GraphQL Persisted Operations

In GraphQL there's an infinite amount of possible operations that you can create and send to your server, this introduces a few concerns:

  • API Abuse (depth, breath, ... of operations)
  • Carrying over wisdom from REST/... becomes hard

In REST we have a finite set of operations which yields an isolated result, i.e. if I ask for a GET /todo/1 I will know that I will get 1 todo or a 404 back from the server. In the above we are saying that GraphQL has an unlimited amount of paths and the paths that will be asked for aren't predictable.

This however already has a solution in GraphQL, the core principle of this approach is that instead of sending our stringified GraphQL document over the wire we'll send a hash of the GraphQL document, our server will take this hash and know that it's dealing with a certain document. In Relay we call this Persisted Queries and in Apollo we have a similar principle in Automatic Persisted Queries (APQ).

The differences between APQ and Persisted Queries start in how this contract is established, in Relay we'll let the compiler do the work. The compiler will go through all the documents it can find and create md5 hashes out of them. This will give you a mapping that can be used on both the server and client so the client knows what hash to send and the server so it knows what the hash means. This is ultimately very locked down as now external people can't abuse your API as they would need the MD5 hash and would only be able to run those operations.

With Automatic Persisted Queries we are dealing with a handshake protocol, there is no compilation/... going on. The document gets hashed at runtime, when the server receives the request it will check whether it knows what the hash means and when it doesn't it will send a specific error message PersistedQueryNotFound when the client receives this as a response it will send the stringified GraphQL document alongside the hash and the server can learn the association that way.

The Automatic part trades off the "locking down your API" part for convenience, we are not locking down our API to a set of paths that we can expect.
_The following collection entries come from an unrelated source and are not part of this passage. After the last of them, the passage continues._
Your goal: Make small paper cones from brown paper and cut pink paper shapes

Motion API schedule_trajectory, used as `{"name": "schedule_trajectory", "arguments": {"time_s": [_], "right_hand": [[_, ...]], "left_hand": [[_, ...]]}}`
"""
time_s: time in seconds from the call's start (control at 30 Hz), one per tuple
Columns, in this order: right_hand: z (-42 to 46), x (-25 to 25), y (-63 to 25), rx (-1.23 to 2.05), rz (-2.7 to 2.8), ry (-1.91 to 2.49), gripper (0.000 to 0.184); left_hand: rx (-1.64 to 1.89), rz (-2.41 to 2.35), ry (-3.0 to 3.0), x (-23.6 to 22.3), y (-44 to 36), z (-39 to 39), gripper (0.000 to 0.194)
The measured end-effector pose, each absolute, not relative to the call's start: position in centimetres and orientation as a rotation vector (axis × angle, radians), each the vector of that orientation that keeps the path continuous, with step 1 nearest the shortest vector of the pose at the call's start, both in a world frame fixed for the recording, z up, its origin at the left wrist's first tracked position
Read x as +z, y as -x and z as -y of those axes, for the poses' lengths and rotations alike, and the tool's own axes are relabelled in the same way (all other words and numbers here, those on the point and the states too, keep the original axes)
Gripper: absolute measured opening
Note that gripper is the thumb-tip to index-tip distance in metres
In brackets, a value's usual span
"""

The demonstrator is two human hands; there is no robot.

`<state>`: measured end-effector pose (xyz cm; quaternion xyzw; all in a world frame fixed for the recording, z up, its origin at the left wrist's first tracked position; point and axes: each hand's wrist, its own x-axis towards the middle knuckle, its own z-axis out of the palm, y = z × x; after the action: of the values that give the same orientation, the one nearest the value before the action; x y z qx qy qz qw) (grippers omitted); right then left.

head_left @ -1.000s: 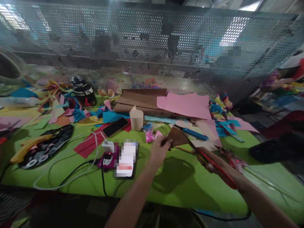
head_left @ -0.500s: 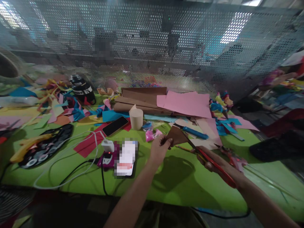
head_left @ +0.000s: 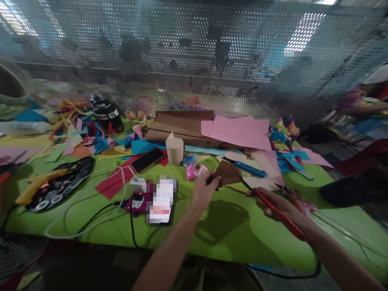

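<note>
Thumb and fingers of my left hand (head_left: 204, 192) are pinched on a small piece of brown paper (head_left: 226, 173), held above the green tabletop. My right hand (head_left: 277, 205) is wrapped round red-handled scissors (head_left: 285, 220). Their dark blades point up and left and meet the right side of the brown paper; whether they have cut into it I cannot tell. Under the paper lies a thin pencil-like stick (head_left: 235, 188). A blue cutter knife (head_left: 250, 169) rests just behind the paper, and a small pink packet (head_left: 194, 171) is beside my left hand.
A lit phone (head_left: 162, 202), a purple power strip (head_left: 141, 202) with cables, a dark phone (head_left: 148, 160) and a beige paper roll (head_left: 175, 151) lie to the left. A yellow glue gun (head_left: 45, 184) sits farther left. Brown sheets (head_left: 182, 135) and pink paper (head_left: 239, 131) lie behind.
Both hands keep their hold on the brown paper and scissors. The scissors' handle sits very slightly farther right; the whole view has shifted a little.
</note>
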<state>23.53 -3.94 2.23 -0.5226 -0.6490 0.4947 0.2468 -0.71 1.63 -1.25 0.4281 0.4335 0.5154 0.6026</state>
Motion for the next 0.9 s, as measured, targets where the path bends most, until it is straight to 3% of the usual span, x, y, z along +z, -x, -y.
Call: {"name": "schedule_trajectory", "arguments": {"time_s": [0.9], "right_hand": [[3.89, 2.07, -24.22, 1.309, 1.795, 1.492, 0.059]], "left_hand": [[1.17, -0.986, -0.996, -0.95, 0.75, -1.54, 0.026]]}}
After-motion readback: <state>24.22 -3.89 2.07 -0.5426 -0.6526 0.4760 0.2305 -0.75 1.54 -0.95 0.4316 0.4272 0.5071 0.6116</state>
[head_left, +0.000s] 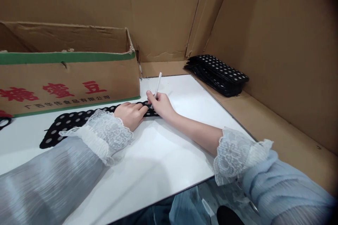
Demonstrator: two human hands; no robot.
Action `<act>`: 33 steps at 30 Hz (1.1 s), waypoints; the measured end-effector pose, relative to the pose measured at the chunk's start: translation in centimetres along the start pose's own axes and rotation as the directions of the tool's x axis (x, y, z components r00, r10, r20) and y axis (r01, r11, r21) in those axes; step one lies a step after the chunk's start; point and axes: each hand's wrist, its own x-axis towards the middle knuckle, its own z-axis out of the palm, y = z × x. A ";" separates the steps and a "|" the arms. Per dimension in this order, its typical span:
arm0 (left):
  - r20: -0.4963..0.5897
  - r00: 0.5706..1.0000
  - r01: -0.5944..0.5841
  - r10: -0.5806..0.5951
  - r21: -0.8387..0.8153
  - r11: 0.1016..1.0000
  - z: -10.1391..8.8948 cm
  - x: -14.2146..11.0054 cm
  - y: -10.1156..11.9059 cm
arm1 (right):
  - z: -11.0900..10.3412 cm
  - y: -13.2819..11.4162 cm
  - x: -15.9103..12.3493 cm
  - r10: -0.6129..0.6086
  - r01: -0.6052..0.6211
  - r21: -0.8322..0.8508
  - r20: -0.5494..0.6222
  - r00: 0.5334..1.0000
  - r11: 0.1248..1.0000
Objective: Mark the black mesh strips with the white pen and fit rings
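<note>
A long strip of black polka-dot fabric (70, 119) with a scalloped edge lies across the white table. My left hand (131, 115) rests on its right part, fingers bent and together, pressing the cloth down. Just beyond, my right hand (164, 107) grips a slim white pen-like stick (158, 85), which stands upright and leans slightly right. Its lower tip, by the fabric beside my left fingertips, is hidden by my fingers.
Behind the fabric at left stands an open cardboard box (71, 77) with red lettering. A pile of folded black polka-dot fabric pieces (216, 74) lies at the back right. Cardboard walls (163, 14) enclose the white table (148, 168). Part of a black ring-shaped object (9, 122) shows at far left.
</note>
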 end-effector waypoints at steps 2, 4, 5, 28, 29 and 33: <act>-0.022 1.000 -0.008 0.008 -0.006 1.000 0.1 0.0 0.1 | 0.0 0.1 0.0 -0.010 0.010 0.012 0.004 1.000 1.000; -0.036 0.999 -0.007 0.006 -0.018 1.000 0.1 0.0 0.3 | 0.1 0.2 0.0 -0.019 0.019 0.024 0.003 1.000 1.000; -0.039 0.999 -0.004 0.003 -0.028 1.000 0.0 0.0 0.3 | 0.1 0.3 0.0 -0.019 0.019 0.032 0.000 1.000 0.999; -0.031 0.976 0.212 -0.214 -0.035 0.977 -0.2 -0.4 1.0 | 0.9 -0.5 -1.0 -0.165 0.169 -0.481 0.050 0.985 0.860; -0.034 0.974 0.221 -0.223 -0.039 0.974 -0.2 -0.3 1.0 | 0.9 -0.5 -1.1 -0.152 0.157 -0.477 0.049 0.987 0.865; -0.043 0.959 0.276 -0.279 -0.054 0.960 -0.1 -0.3 1.0 | 0.5 -0.7 -1.5 -0.152 0.154 -0.382 0.037 0.988 0.911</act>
However sending the hashes is still a lot better for both Caching as well as just general lower request payload sizes.

Persisted operations in practice

We have seen that Relay can do this for us but so can urql and GraphQL-Yoga, let's take a look how we can do this with this stack:

Let's start on the client, we'll use urql with the @urql/exchange-persisted-operations

npm i --save urql graphql @urql/exchange-persisted
npm i --save-dev @graphql-codegen/cli

we will add a configuration for graphql-codegen

import { CodegenConfig } from '@graphql-codegen/cli'

const config: CodegenConfig = {
  schema: 'YOUR_GRAPHQL_ENDPOINT',
  documents: ['./**/*.{ts,tsx}'],
  ignoreNoDocuments: true,
  generates: {
    './gql/': {
      preset: 'client',
      plugins: [],
      presetConfig: {
        persistedDocuments: true,
      },
    },
  },
}

export default config

This will make it so that our front-end outputs a persisted-documents.json file which maps a hash to the respective operation. Additionally the operations it generates for our front-end will have a pre-computed hash, this gets us a lot closer to the Relay workflow.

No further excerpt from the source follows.